1. Describe your incident:
I want to send my Graylog logs into itself.
2. Describe your environment:
OS Information:Debian 11.0.12 on Linux 4.19.0-17-amd64
Package Version:Graylog 3.3.14+13e45b7
Service logs, configurations, and environment variables:
3. What steps have you already taken to try and solve the problem?
There is a plugin in marketplace, but it has been written for graylog2.
4. How can the community help?
Any ideas would be appreciated.
Hi there
You can do this using rsyslog.d on the Graylog server local OS pretty easily.
There are basic instructions for setting up all sorts of different inputs here:
https://docs.graylog.org/en/4.0/pages/sending_data.html#ingest-data
To do this natively, see the section concerning rsyslog here:
https://docs.graylog.org/en/4.0/pages/sending/syslog.html
First you need to vim /etc/rsyslog.conf , and add the line $ModLoad imfile to the bottom of the Modules section. This loads the module we need for pushing bespoke logs through rsyslog.

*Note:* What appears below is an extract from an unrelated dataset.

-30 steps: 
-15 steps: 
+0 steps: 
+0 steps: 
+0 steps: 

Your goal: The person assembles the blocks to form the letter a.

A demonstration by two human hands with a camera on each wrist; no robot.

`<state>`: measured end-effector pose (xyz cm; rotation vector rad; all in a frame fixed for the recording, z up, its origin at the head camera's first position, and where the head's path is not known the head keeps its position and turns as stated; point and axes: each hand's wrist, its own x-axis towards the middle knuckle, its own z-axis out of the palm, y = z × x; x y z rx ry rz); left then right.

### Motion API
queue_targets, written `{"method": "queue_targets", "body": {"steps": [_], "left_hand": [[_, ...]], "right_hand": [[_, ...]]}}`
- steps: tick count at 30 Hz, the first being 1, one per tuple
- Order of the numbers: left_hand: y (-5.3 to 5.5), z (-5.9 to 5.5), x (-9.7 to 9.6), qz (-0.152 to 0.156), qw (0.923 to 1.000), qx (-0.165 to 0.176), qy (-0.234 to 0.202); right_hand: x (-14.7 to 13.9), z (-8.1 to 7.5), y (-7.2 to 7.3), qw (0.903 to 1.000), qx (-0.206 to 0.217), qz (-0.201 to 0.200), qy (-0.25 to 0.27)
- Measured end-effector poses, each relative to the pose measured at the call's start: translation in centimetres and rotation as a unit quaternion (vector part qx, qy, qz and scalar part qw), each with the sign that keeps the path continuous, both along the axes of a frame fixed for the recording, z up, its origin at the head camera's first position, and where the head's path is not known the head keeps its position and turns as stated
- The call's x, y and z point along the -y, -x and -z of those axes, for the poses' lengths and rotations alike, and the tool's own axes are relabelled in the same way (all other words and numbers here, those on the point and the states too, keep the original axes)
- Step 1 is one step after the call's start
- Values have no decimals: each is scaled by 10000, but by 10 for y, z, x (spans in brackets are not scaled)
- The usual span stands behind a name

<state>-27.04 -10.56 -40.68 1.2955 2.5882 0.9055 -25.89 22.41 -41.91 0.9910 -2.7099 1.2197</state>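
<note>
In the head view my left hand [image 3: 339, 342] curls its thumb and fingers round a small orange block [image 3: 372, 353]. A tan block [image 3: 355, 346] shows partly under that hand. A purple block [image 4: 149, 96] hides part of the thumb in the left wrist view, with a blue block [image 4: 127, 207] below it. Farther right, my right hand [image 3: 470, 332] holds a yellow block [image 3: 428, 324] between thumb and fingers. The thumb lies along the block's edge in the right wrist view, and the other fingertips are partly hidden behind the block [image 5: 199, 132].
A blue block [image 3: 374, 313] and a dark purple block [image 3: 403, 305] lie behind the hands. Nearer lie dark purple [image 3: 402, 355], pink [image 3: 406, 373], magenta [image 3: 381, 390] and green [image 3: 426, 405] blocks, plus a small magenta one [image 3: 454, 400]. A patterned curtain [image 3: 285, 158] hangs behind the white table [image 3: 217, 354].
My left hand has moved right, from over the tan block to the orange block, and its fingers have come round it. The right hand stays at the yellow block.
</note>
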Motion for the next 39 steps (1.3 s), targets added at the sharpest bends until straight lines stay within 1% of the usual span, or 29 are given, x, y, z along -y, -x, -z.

Create the file /etc/rsyslog.d/graylog.conf` Contents look like this:
# Now load the external log for Graylog
$InputFileName /var/log/graylog-server/server.log
$InputFileTag graylog
$InputFileStateFile ms
$InputFileSeverity debug
$InputFileFacility local0
$InputRunFileMonitor
local0. @127.0.0.1:1514;RSYSLOG_SyslogProtocol23Format*
# Now load the external log for MongoDB
$InputFileName /var/log/mongodb/mongod.log
$InputFileTag mongodb
$InputFileStateFile ms
$InputFileSeverity debug
$InputFileFacility local1
$InputRunFileMonitor
local1. @127.0.0.1:1514;RSYSLOG_SyslogProtocol23Format*
# Now load the external log for elasticsearch
$InputFileName /var/log/elasticsearch/.log*
$InputFileTag elasticsearch
$InputFileStateFile ms
$InputFileSeverity debug
$InputFileFacility local2
$InputRunFileMonitor
local2. @127.0.0.1:1514;RSYSLOG_SyslogProtocol23Format*
Restart Rsyslog for this to take effect. These logs will now be sent (in this example) to port 1514.
You will need to set the permissions on these logs files in the /var/log folder so that rsyslog has permission to read them.
However. I would recommend you instead install filebeats locally, and configure filebeats to ingest these logs and foward them to Graylog.
Hope that helps.
Hi @tellistone,
Tnx for your answer,
I have followed every stage. But I still didn’t get any results:
Then using chmod I set reading permissions:
sudo chmod ugo+r log
then I reboot the whole server.
Finally, this is my input in graylog:
What is the output of service rsyslog.d status
You should get some kind of error back if rsyslog isn’t runing - doesn’t have permissions to access the logs, or if there is a syntax error in the config file etc
You can test the Graylog input is working by manually sending a message to the input from the terminal
echo “Hello Graylog, please work. Regards, ncmfn” | nc -w 1 -u 127.0.0.1 1514
Hello,
I noticed this in your screenshot.
I’m not 100% sure but I would assume it should have your name of Graylog server and/or IP Address.
Here is example of mine.
I ran service rsyslog status and findout some errors in graylog.conf file.
This is how I changed it, and now it’s working:
replace lines 8, 17, and 26 with
*.*@127.0.0.1:1514;RSYSLOG_SyslogProtocol23Format
This topic was automatically closed 14 days after the last reply. New replies are no longer allowed.